MRS / Revista Punto de Vista / 13 de Mayo 2025
Los recientes movimientos de las autoridades estadounidenses en torno a los cárteles mexicanos han encendido las alarmas. Primero, la supuesta captura de Ismael “El Mayo” Zambada, líder histórico del Cártel de Sinaloa, y luego la recepción de 17 miembros de la familia de Joaquín “El Chapo” Guzmán —tras el acuerdo de Ovidio Guzmán para declararse culpable— revelan un patrón inquietante: todo se ha ejecutado sin coordinación con el gobierno mexicano. La frase coloquial “no dan paso sin huarache” resuena aquí como una advertencia: algo se teje entre bambalinas, y México parece quedar al margen de un juego donde, paradójicamente, es protagonista.
La falta de notificación previa a México no es un detalle menor. Viola principios básicos de cooperación bilateral y derecho internacional, especialmente en casos que involucran extradiciones o operativos transfronterizos. Desde la época de Felipe Calderón, la extradición de capos como el propio Chapo Guzmán se manejó bajo acuerdos formales, aunque con fricciones. Hoy, sin embargo, la administración de Claudia Sheinbaum Pardo enfrenta un escenario distinto: acciones unilaterales de Washington que sugieren una desconfianza creciente hacia las instituciones mexicanas o, peor aún, un cálculo geopolítico donde México es visto como un territorio de intervención, no como un socio.
La hipótesis más inmediata es que Estados Unidos está construyendo un caso jurídico de alto impacto contra el Cártel de Sinaloa, utilizando testimonios de familiares y colaboradores cercanos a Ovidio Guzmán. La entrega de familiares podría ser parte de un trueque por protección, reducción de condenas o información estratégica. Sin embargo, la opacidad del proceso genera dudas: ¿por qué excluir a las autoridades mexicanas?
Una posibilidad es que Washington pretenda evitar filtraciones o injerencias políticas, dada la histórica corrupción en las fuerzas de seguridad mexicanas. Pero también hay un trasfondo: Estados Unidos ha incrementado su presión contra el fentanilo, responsable de decenas de miles de muertes anuales en su territorio. Controlar a los actores clave del narcotráfico —ya sea mediante acuerdos encubiertos o extorsiones veladas— podría ser parte de una estrategia para frenar el flujo de drogas, aunque sea a costa de la soberanía mexicana.

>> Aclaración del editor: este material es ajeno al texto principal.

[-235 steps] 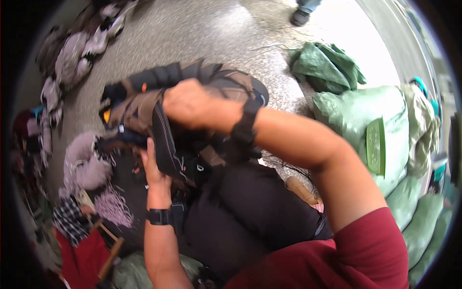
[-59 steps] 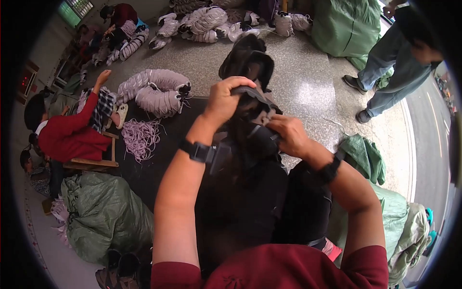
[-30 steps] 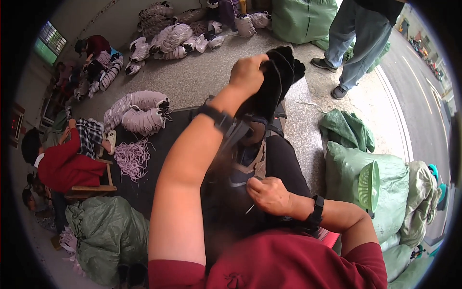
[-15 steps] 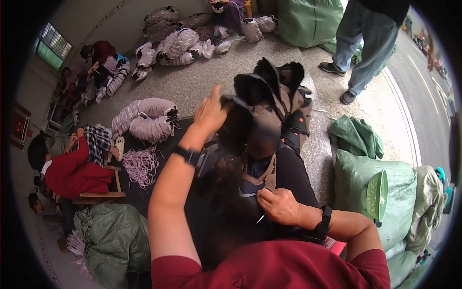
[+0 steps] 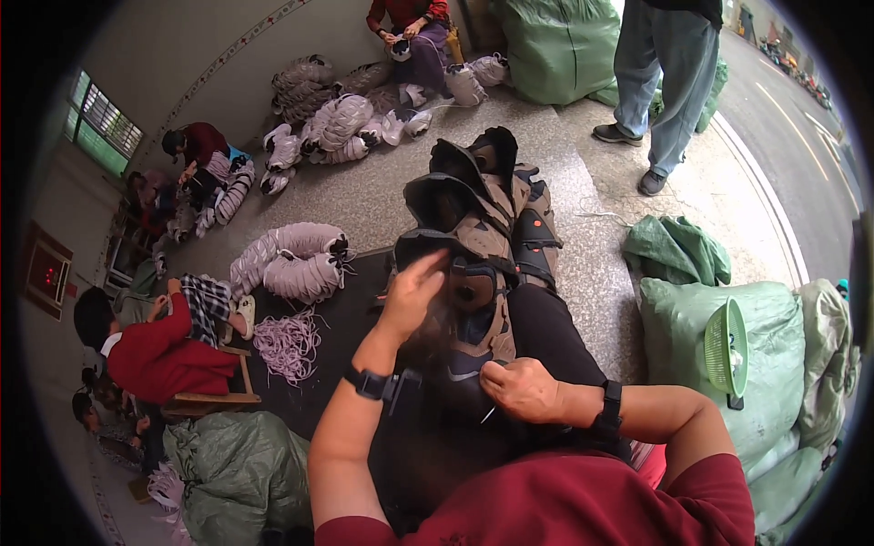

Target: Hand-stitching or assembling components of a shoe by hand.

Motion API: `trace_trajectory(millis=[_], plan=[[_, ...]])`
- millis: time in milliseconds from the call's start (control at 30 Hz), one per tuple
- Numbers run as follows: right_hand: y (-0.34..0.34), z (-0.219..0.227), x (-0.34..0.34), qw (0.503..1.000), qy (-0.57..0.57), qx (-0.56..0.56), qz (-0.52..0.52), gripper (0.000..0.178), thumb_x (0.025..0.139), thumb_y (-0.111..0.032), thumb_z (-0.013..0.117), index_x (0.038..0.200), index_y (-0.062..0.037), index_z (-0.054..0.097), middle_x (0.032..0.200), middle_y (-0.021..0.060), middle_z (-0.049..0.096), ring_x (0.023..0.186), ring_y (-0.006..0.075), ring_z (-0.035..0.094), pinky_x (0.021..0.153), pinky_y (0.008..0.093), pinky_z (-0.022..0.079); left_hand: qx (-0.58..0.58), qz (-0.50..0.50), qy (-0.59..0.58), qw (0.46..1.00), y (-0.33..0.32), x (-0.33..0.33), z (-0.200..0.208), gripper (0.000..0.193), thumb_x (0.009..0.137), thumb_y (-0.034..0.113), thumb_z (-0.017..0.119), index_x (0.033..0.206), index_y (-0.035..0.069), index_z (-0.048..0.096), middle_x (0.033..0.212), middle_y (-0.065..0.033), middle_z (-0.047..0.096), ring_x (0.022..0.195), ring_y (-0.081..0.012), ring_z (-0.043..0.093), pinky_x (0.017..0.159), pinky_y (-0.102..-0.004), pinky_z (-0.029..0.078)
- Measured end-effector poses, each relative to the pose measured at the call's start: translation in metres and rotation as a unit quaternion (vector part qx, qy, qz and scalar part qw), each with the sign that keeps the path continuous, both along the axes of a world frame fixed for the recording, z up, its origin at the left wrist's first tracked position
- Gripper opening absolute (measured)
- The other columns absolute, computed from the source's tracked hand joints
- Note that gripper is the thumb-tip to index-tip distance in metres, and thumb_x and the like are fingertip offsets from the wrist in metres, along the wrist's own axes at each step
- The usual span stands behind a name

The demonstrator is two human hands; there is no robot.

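Across my lap lies a brown and black shoe upper, its toe end toward me. More uppers of the same kind stretch away beyond it in a nested row, their black collars standing up. My left hand, somewhat blurred, hovers by the nearest collar with fingers stretched and nothing seen in them. At the toe end, my right hand is closed in a pinch. A thin pale rod pokes out below its fingers; the rest of it is hidden in the hand.
Pinkish shoe bundles and a heap of pink laces lie on the floor at left. A person in red sits beyond. Green sacks with a green basket stand right. Another person stands far right.
My left hand has come down and slightly toward me from above the collars, its fingers now lower. The right hand keeps its pinch at the toe. The whole view has shifted a little.
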State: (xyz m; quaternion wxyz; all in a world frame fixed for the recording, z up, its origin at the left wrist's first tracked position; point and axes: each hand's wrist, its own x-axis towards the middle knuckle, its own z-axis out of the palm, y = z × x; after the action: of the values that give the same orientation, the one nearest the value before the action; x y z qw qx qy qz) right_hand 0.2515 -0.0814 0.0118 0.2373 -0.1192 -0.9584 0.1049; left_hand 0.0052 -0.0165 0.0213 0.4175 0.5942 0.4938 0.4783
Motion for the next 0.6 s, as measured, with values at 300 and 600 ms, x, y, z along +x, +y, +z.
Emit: trace_trajectory(millis=[300, 600], plan=[[-0.006, 0.005, -0.008, 1.000, 0.000, -0.009, 0.009, 0.018, 0.068, -0.013, 0.058, 0.086, -0.0066, 0.056, 0.089, 0.0082, 0.050, 0.060, 0.0213, 0.054, 0.049, 0.0349, 0.044, -0.081, -0.089, 0.248, 0.961, 0.059, -0.015, -0.001, 0.040, 0.088, 0.032, 0.056, 0.114, 0.004, 0.063, 0.108, -0.0156, 0.065, 0.098, -0.0252, 0.060, 0.087, -0.0372, 0.046], [-0.015, 0.006, -0.016, 1.000, 0.031, 0.005, 0.004, 0.035, 0.065, 0.000, 0.054, 0.099, 0.0085, 0.060, 0.077, 0.0125, 0.051, 0.050, 0.0269, 0.050, 0.044, 0.0363, 0.039, -0.311, -0.213, -0.084, 0.923, 0.046, 0.018, -0.004, 0.041, 0.081, 0.040, 0.067, 0.102, 0.004, 0.068, 0.096, -0.0074, 0.069, 0.083, -0.0163, 0.062, 0.078, -0.0319, 0.048]])
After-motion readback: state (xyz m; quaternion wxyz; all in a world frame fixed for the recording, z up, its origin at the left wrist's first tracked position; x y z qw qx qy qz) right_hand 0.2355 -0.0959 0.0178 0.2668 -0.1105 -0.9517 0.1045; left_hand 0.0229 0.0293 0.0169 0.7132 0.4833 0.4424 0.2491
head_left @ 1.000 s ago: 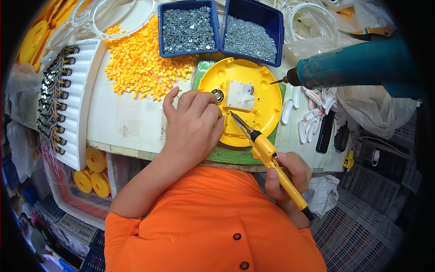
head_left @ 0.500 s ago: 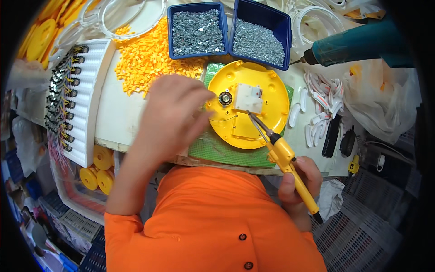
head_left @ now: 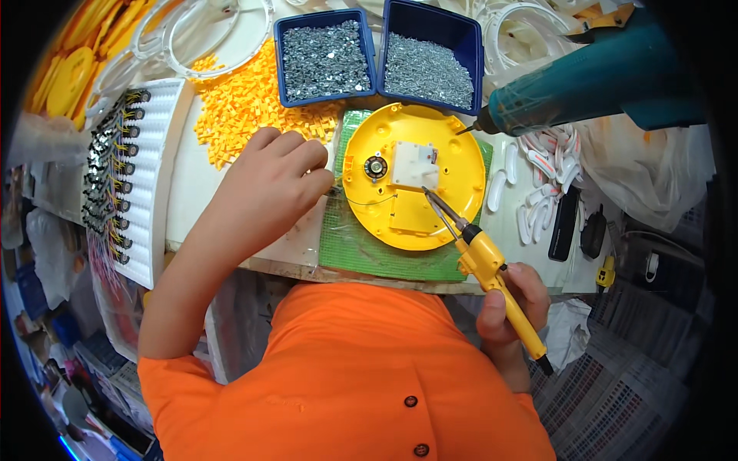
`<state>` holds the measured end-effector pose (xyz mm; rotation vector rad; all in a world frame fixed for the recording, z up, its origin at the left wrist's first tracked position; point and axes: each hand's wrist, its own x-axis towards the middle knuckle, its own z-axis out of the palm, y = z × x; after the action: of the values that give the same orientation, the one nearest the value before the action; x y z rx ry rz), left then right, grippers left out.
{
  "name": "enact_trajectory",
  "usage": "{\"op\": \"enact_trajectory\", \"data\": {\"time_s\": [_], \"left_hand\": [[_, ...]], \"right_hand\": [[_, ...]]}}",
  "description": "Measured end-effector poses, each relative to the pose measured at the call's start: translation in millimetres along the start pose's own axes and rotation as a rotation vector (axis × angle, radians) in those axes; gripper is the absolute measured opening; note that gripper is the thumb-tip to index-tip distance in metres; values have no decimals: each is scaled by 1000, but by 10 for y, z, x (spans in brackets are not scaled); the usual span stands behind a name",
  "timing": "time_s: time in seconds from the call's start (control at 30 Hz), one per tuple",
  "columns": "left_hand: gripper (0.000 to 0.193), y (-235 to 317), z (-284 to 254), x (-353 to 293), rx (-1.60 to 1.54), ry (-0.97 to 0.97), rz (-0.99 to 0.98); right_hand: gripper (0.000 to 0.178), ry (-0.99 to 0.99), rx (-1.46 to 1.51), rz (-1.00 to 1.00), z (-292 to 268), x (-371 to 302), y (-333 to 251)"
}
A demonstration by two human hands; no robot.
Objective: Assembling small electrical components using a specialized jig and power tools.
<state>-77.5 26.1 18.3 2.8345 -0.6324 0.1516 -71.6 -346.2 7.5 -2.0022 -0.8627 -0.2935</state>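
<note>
A yellow soldering iron with a thin feed tube beside its tip slants up from my right hand, which is closed round the handle. Its tip touches or nearly touches the lower edge of a white plastic box inside a round yellow casing. A small round speaker sits left of the box, and a thin dark wire runs below it. Just left of the casing, my left hand has its fingers curled and pressed together. Whatever it may hold is hidden.
Under the casing lies a green mat. Behind are two blue bins of small metal parts and a heap of yellow pieces. A teal power screwdriver hangs from the right. White foam with wired speakers stands left.
My left hand has drawn back left from the casing's edge, its fingers now curled. The screwdriver appears farther left, over the casing's rim. The soldering iron stays at the white box.
</note>
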Motion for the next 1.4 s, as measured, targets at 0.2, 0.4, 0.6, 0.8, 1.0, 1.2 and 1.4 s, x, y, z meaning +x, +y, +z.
{"op": "enact_trajectory", "data": {"time_s": [0.2, 0.4, 0.6, 0.8, 1.0, 1.2, 1.4], "left_hand": [[10, 275, -41, -136, 225, 164, -96], [18, 184, -600, -345, 106, 66, -282], [16, 230, -493, -272, -717, 377, -353], [17, 738, 161, 233, -684, 84, 58], [14, 825, 587, 121, -254, 148, 250], [15, 1006, 563, 191, -352, 199, -9], [15, 935, 390, 330, -474, 230, -166]], "right_hand": [[42, 37, -51, 89, -143, -81, 6], [44, 117, -1, 274, -222, -269, -37], [38, 237, 77, 345, -143, -308, -43], [41, 198, 81, 367, -158, -306, -122], [42, 227, 88, 350, -148, -325, -66], [40, 173, 103, 321, -155, -359, -45], [35, 179, 151, 324, -95, -443, -44]]}}
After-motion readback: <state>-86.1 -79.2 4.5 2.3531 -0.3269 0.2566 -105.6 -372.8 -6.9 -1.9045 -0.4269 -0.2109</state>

Estas acciones no solo erosionan la confianza entre ambos gobiernos, sino que alimentan un nacionalismo antiestadounidense en México, ya latente por décadas de intervencionismo. El gobierno de Claudia Sheinbaum, que ha priorizado la “paz”, ahora enfrenta un dilema: denunciar el unilateralismo de Trump o guardar silencio para no escalar tensiones.
Pero el verdadero peligro es que, al marginar a México, Estados Unidos podría estar sembrando las semillas de un conflicto mayor. Los cárteles, ante la presión externa, podrían fragmentarse en células más violentas o buscar alianzas con otros actores globales —como grupos asiáticos o europeos— para mantener sus mercados. Además, la falta de coordinación dificulta operativos futuros y aumenta el riesgo de choques entre agencias de ambos países.
El momento exige una explicación clara de Estados Unidos. Si sus acciones responden a una estrategia antinarcóticos legítima, la coordinación con México no sólo es ética, sino práctica: el crimen organizado es un monstruo binacional que no se derrota con desconfianzas. Si, por el contrario, hay intereses ocultos —ya sea electorales, económicos o de inteligencia—, el gobierno mexicano debe reclamar con firmeza su lugar en la mesa.
México no puede ser tratado como patio trasero ni como campo de batalla. La lucha contra el narcotráfico requiere alianzas, no imposiciones. Como dice el refrán: “Si quieres ir rápido, ve solo; si quieres llegar lejos, ve acompañado”. Estados Unidos parece haber elegido la primera opción. Ojalá no sea un camino hacia el abismo.